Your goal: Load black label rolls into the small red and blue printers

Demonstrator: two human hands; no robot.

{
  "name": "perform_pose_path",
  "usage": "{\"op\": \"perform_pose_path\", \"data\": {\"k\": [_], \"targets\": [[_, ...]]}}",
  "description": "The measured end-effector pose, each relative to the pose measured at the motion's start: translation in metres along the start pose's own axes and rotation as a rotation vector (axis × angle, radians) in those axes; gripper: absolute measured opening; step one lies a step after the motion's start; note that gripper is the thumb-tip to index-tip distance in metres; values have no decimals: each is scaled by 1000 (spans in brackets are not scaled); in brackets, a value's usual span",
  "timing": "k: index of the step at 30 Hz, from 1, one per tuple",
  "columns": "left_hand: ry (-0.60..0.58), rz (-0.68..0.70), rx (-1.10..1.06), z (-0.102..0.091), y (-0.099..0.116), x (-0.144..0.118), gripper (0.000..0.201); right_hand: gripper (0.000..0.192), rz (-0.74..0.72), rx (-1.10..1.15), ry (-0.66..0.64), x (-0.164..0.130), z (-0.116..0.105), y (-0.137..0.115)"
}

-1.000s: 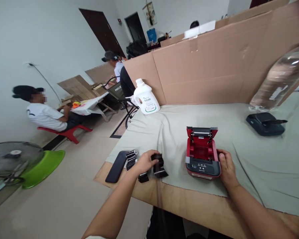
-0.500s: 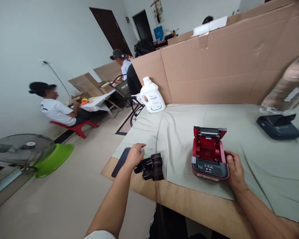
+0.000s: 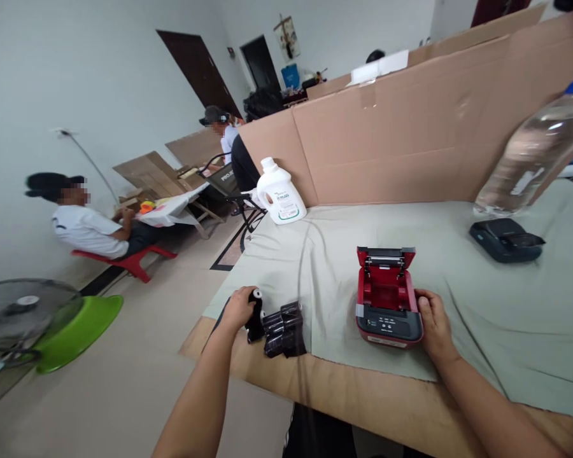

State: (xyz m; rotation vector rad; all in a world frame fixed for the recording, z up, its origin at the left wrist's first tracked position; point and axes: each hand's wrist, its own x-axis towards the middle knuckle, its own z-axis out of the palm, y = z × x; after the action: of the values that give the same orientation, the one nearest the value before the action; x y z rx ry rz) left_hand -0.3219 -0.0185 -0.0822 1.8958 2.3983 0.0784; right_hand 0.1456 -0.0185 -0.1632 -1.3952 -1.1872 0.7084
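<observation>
My left hand point(image 3: 239, 309) is closed on a black-wrapped roll point(image 3: 254, 323) with a white core end, at the left front of the table. Right beside it lie several more shiny black-wrapped rolls point(image 3: 284, 331) in a cluster. A dark flat phone-like slab point(image 3: 216, 326) lies mostly hidden beneath my left hand and wrist. The red and black label printer point(image 3: 389, 321) stands on the cloth with its lid raised, and its red inner bay shows no roll. Against the printer's right side, my right hand point(image 3: 435, 326) grips the casing, thumb towards the top.
A white jug point(image 3: 282, 197) stands at the back left by a cardboard partition point(image 3: 391, 146). At the back right are a large water bottle point(image 3: 530, 159) and a dark device point(image 3: 506, 242). Left of the table are a fan point(image 3: 26, 312) and a seated person point(image 3: 93, 226).
My left hand has come down over the nearest black roll and closed on it, pulling it apart from the cluster. My right hand stays on the printer. The head view has shifted slightly.
</observation>
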Motion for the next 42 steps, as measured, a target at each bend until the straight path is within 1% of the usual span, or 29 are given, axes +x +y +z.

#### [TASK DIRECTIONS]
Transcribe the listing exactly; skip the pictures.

#### [EXPECTED ANSWER]
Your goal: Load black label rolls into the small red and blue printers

Demonstrator: two human hands; no robot.

{
  "name": "perform_pose_path",
  "usage": "{\"op\": \"perform_pose_path\", \"data\": {\"k\": [_], \"targets\": [[_, ...]]}}",
  "description": "The measured end-effector pose, each relative to the pose measured at the motion's start: translation in metres along the start pose's own axes and rotation as a rotation vector (axis × angle, radians) in those axes; gripper: absolute measured opening; step one lies a step after the motion's start; note that gripper is the thumb-tip to index-tip distance in metres; values have no decimals: each is scaled by 1000 (spans in brackets are not scaled); in brackets, a value's usual span",
  "timing": "k: index of the step at 30 Hz, from 1, one per tuple",
  "columns": "left_hand: ry (-0.60..0.58), rz (-0.68..0.70), rx (-1.10..1.06), z (-0.102..0.091), y (-0.099..0.116), x (-0.144..0.118), gripper (0.000..0.201); right_hand: gripper (0.000..0.192), rz (-0.74..0.72), rx (-1.10..1.15), ry (-0.66..0.64), x (-0.164..0.130), z (-0.116..0.105), y (-0.137..0.115)"
}

-1.000s: 
-0.500s: 
+0.000s: 

State: (xyz m; rotation vector rad; all in a world frame fixed for the recording, z up, its origin at the left wrist's first tracked position; point and axes: each hand's wrist, its own x-axis towards the middle knuckle, its own z-axis out of the palm, y = z × x; after the action: of the values that give the same orientation, the one nearest the value before the action; x y z rx ry rz) left_hand -0.3219 -0.0185 -0.0822 1.8958 2.3983 0.0784; right_hand 0.1456 -0.0185 -0.1632 -1.3952 -1.1872 0.7084
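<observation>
My left hand point(image 3: 239, 309) is closed on a black-wrapped roll point(image 3: 254, 323) with a white core end, at the left front of the table. Right beside it lie several more shiny black-wrapped rolls point(image 3: 284, 331) in a cluster. A dark flat phone-like slab point(image 3: 216, 326) lies mostly hidden beneath my left hand and wrist. The red and black label printer point(image 3: 389, 321) stands on the cloth with its lid raised, and its red inner bay shows no roll. Against the printer's right side, my right hand point(image 3: 435, 326) grips the casing, thumb towards the top.
A white jug point(image 3: 282, 197) stands at the back left by a cardboard partition point(image 3: 391, 146). At the back right are a large water bottle point(image 3: 530, 159) and a dark device point(image 3: 506, 242). Left of the table are a fan point(image 3: 26, 312) and a seated person point(image 3: 93, 226).
My left hand has come down over the nearest black roll and closed on it, pulling it apart from the cluster. My right hand stays on the printer. The head view has shifted slightly.
</observation>
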Motion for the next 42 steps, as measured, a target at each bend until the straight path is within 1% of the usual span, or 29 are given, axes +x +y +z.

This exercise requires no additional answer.